Recently, I was asked how we define “training.” With my educational background (MS in Instructional Technology) and years of experience at Novell (12), I immediately started to formulate a complex, multi-part answer. But before I could put it into words, the person who asked the question suggested a simple answer, “Training is getting answers to questions.”
The more I think about it the more I think this definition is right on. It’s simple, but not an over simplification. (And you don’t need a degree to come up with it.) I have developed dozens of courses over the years and my approach has always been to make sure the content answered certain questions: what is this product? what does it do? how does it work? how is this task or procedure done? when and why would I select this or that option?
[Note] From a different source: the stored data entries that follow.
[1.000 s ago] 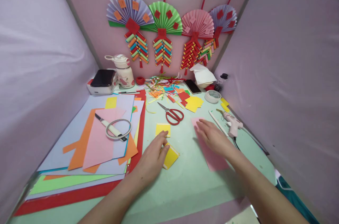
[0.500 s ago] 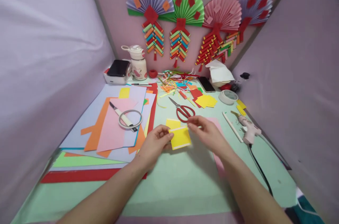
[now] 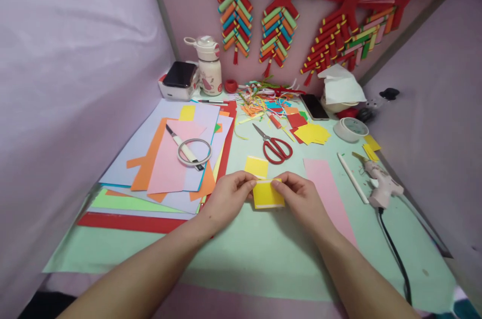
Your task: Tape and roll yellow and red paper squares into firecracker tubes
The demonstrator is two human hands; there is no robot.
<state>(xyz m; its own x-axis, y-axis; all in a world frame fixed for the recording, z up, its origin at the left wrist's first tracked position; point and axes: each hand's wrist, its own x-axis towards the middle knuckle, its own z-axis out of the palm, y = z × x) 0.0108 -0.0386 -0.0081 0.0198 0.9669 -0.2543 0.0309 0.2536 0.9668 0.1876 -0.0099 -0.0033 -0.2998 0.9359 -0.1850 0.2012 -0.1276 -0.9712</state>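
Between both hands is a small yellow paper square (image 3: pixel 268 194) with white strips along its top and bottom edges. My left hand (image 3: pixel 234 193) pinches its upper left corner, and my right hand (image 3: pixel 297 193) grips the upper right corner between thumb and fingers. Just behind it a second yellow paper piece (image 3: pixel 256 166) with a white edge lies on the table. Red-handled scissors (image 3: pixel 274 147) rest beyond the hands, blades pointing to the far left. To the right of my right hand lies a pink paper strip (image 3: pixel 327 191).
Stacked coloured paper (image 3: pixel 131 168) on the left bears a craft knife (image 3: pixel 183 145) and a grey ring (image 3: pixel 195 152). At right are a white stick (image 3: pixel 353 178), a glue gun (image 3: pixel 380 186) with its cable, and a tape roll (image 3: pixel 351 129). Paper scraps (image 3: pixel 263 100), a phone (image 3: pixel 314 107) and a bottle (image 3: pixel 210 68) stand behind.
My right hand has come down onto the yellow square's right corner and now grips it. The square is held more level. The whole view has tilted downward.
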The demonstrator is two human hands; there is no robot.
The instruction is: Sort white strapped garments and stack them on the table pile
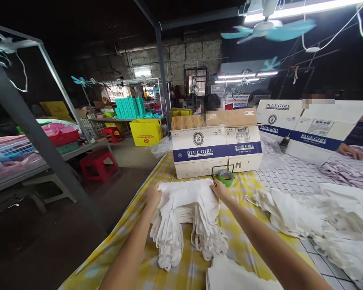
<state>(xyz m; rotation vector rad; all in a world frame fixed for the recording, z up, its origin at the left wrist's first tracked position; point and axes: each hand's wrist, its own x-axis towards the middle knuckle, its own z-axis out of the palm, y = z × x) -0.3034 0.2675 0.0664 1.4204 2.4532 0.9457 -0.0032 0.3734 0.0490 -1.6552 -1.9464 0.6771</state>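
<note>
From the head camera, the left hand [153, 196] and right hand [220, 189] each grip a far corner of a stack of white cloth pieces [184, 205], fingers curled shut over its edge. The stack lies flat on the yellow checked surface [242, 245], its straps hanging toward the person. Just beyond the right hand sits a green tape roll [226, 176] in front of a Blue Girl box [216, 151]; a loose white cloth pile [323, 217] lies to the right

"BLUE GIRL" stands printed twice on the cardboard box [217, 151] mid-frame, and twice again on the opened box flap [302, 121] at right. Smaller print is unreadable.
</note>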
My approach was to make sure the courses I developed answered questions, pure and simple. If that is the goal for course development, then the goal of the person getting trained could and should very well be to get answers to questions.
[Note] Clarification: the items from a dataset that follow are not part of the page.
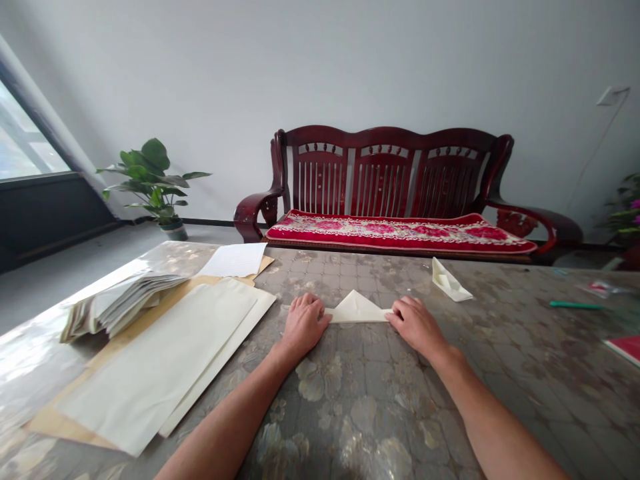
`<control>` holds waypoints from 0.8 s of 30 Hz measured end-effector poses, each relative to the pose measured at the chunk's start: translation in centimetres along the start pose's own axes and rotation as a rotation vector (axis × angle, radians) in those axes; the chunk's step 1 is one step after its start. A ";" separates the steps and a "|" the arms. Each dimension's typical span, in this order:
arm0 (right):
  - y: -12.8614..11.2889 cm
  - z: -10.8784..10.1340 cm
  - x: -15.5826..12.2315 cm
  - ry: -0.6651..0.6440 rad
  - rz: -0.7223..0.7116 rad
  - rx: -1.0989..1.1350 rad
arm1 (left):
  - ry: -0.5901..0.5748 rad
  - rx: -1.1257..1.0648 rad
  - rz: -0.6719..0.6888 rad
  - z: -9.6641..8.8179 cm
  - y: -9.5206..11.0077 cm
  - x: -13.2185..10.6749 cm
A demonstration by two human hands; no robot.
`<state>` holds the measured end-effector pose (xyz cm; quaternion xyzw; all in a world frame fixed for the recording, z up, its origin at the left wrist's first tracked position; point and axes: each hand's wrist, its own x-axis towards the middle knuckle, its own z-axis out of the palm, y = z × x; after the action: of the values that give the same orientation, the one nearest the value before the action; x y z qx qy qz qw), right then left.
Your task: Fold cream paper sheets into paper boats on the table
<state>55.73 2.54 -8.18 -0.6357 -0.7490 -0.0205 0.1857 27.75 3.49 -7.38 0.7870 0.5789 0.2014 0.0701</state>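
A folded cream paper (359, 311), a flat strip with a triangular peak at its middle, lies on the table (395, 417) in front of the person, peak pointing away. The left hand (305, 321) has its grip pinched on the strip's left end, and the right hand (416, 325) has its grip pinched on the right end, so the paper spans the gap between them. Beyond the right hand, well apart from the strip, sits a paper boat (453, 287). Farther right lie a green pen (576, 305) and, at the edge of view, a red booklet (627, 348). To the left of the hands, large cream sheets (165, 363) overlap on brown paper (60, 424), with a curled stack of pages (125, 303) beside them and a white sheet (236, 259) toward the table's far edge. Past the table stands a dark red wooden bench (383, 180) with a red floral cushion (380, 229); a potted plant (155, 175) stands on the floor to its left, near the pale wall (210, 73).
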 end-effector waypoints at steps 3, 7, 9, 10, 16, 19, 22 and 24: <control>0.0 0.0 0.0 0.003 -0.005 -0.005 | -0.012 0.031 -0.011 -0.2 0.2 -0.1; -0.1 -0.1 -0.1 0.002 -0.008 -0.022 | -0.029 0.073 -0.031 -0.5 0.6 -0.3; -0.2 -0.2 -0.1 -0.003 -0.004 -0.034 | -0.036 0.088 -0.039 -0.5 0.7 -0.3; -0.3 -0.3 -0.1 -0.007 0.000 -0.040 | -0.039 0.093 -0.044 -0.5 0.7 -0.4; -0.5 -0.6 -0.2 -0.023 0.040 -0.084 | -0.055 0.089 -0.095 -0.6 0.9 -0.5; -0.4 -0.4 -0.2 -0.009 0.061 -0.068 | -0.039 0.067 -0.098 -0.6 1.1 -0.6; -0.2 -0.1 -0.2 0.023 0.053 -0.040 | 0.021 0.085 -0.024 -0.6 1.1 -0.6; -0.2 0.1 -0.2 0.052 0.033 -0.028 | 0.054 0.101 0.051 -0.6 1.0 -0.5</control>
<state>55.52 2.33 -8.28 -0.6498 -0.7330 -0.0444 0.1962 28.29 2.60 -6.63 0.7985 0.5696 0.1948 0.0093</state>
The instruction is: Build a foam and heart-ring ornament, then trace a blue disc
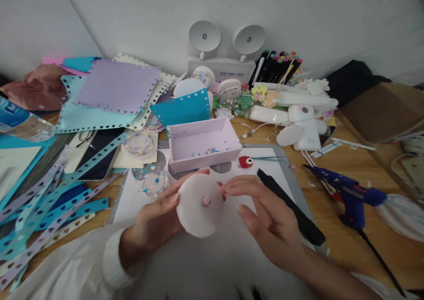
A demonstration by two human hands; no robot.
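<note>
My left hand [162, 216] holds a round white disc [195, 220] by its left edge, thumb at the rim and fingers behind. A small pink knob or rosette [206, 200] sits near the disc's middle. At the disc's right edge my right hand [268, 220] has its fingers stretched out and apart, fingertips at or very near the rim; whether they touch I cannot tell. Just beyond the hands stands a lilac open box [205, 152] with small blue and purple confetti pieces inside. A red ball-like piece with an eye [246, 161] lies right of the box.
A blue glue gun [347, 191] and a black stick-like object [291, 207] lie on the right. Punched paper strips [66, 198] and sheets [115, 85] cover the left, near a water bottle [23, 119]. Markers [276, 68] and a twin-head lamp [221, 68] stand at the back.
</note>
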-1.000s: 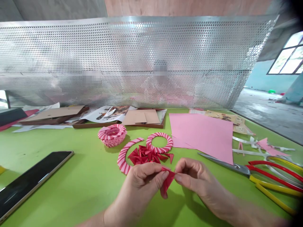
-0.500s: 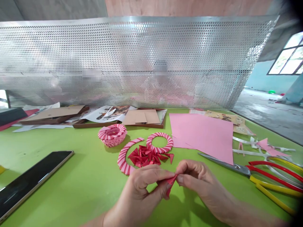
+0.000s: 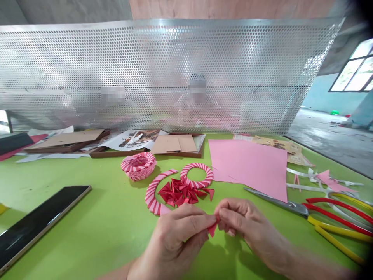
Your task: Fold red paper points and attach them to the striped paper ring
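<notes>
My left hand and my right hand meet at the fingertips, pinching a small folded piece of red paper. Most of that piece is hidden by my fingers, and only a red tip shows below them. Just beyond my left hand lies a pile of folded red paper triangles. Around the pile stand a pink-and-white striped paper ring and a curved striped paper arc. Farther left sits a small striped paper bowl.
A pink paper sheet lies on the green table, right of the ring. Steel scissors with red handles lie near my right hand, beside yellow-handled tools. A dark tablet lies left. Cardboard and papers line the far edge, before a perforated metal screen.
The red paper has been folded smaller, and its long hanging point is now a short tip. My hands have drawn closer around it. The objects on the table have not moved.
</notes>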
But are courses the only way to get answers to questions? Is the classroom the only place to get trained?
When I first started at Novell, the default mode for technical training on Novell products was a certification course taught live at a Novell Authorized Education Center. A lot has changed in these 12 years. Though live classroom training seems to be the preferred method, it is no longer the default mode. The market for IT professionals has changed in more ways than I want to go into here. But the fact is that training needs are more varied and complex than they ever were. And it’s harder for the classroom-based delivery model to meet those needs. It’s harder for students to afford those classes that do meet their needs.
So how do you get trained nowadays? How do you get answers to your questions? The most popular training events that serve as alternatives to the live classroom are, 1) Virtual classroom events that are run online, and 2) Elearning courseware that you can access anytime you want. How do you get your questions answered when you use these delivery methods? In the live classroom, you can ask and get answers to questions in a very open environment. The instructor, or even other students, would be able to answer most of your questions. You’re there live and the communication channel is wide open. But in these alternatives the communication channel is much more narrow. It’s harder to get answers to questions.
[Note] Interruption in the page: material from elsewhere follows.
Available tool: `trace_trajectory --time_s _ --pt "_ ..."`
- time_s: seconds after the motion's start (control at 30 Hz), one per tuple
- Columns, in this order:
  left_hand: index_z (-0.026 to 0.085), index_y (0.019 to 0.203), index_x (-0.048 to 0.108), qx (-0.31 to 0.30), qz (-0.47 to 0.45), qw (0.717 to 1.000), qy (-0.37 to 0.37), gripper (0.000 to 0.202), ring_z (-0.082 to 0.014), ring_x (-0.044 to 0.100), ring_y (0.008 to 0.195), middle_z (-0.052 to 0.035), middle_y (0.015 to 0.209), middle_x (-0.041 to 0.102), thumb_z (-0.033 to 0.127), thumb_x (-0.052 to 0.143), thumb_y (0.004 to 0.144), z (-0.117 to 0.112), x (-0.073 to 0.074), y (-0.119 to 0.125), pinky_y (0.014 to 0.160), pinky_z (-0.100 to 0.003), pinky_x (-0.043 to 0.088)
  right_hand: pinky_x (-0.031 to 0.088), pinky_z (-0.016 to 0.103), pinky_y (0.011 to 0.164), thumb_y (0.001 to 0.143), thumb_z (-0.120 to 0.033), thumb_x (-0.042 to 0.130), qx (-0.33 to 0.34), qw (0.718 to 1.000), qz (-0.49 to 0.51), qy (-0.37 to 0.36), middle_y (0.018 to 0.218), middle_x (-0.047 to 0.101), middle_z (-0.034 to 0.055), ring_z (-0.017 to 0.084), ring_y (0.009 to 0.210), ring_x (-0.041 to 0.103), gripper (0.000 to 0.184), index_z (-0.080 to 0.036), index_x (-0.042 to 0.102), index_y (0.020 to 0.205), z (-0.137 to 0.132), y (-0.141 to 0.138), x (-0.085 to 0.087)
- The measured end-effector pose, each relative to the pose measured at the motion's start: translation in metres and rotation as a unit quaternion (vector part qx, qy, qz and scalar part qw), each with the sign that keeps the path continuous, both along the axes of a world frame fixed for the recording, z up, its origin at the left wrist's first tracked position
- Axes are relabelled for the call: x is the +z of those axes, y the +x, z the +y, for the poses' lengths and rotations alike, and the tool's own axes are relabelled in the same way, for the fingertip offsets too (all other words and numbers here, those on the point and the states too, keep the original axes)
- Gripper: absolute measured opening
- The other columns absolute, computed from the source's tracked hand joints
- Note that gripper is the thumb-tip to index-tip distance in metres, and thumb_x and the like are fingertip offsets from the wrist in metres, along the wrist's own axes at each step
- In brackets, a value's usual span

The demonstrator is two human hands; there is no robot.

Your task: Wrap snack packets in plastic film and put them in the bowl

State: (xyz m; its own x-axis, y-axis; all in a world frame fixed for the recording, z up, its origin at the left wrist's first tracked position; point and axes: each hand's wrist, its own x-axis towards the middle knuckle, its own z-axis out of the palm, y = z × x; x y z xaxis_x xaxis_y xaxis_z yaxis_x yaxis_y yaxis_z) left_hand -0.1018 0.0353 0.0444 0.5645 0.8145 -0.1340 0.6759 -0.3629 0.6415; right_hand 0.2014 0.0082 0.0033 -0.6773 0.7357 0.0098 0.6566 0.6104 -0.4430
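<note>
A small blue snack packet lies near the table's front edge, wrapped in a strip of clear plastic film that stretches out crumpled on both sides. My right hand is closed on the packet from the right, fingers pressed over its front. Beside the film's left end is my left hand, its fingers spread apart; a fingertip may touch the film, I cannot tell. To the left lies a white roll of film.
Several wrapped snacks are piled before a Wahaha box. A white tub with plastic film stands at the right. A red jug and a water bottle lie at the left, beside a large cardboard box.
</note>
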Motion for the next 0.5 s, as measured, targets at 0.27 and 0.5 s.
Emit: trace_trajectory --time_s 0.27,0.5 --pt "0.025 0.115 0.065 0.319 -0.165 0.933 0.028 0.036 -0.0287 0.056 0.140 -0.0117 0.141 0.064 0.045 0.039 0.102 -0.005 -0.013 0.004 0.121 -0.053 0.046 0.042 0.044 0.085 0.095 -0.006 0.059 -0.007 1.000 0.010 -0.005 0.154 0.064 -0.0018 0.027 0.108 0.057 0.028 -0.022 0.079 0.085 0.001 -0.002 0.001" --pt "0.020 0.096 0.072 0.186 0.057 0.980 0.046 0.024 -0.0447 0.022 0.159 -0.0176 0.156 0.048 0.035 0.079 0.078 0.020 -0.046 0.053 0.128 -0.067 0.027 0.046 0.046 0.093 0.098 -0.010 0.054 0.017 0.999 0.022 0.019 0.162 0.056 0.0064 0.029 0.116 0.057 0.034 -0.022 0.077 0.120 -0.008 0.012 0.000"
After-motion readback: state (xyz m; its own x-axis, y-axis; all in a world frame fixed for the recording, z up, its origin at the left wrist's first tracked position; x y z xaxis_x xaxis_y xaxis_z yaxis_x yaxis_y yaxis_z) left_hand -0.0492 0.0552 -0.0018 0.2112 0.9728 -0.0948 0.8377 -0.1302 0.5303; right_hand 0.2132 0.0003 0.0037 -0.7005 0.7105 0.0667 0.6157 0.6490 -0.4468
The main reason I decided to start blogging about training is because we are transitioning our approach to course development and delivery to make it so our learners can get their questions answered through the new ways they are getting trained. We know that people expect to find answers in many different places; wikis, videos on YouTube, forums, blogs, Google searches, etc. I want to use this blog as a vehicle to talk about what we are doing. But it would be nice to know more about what our learners are doing. What are your thoughts on training? What are the most effective ways you get answers to your questions?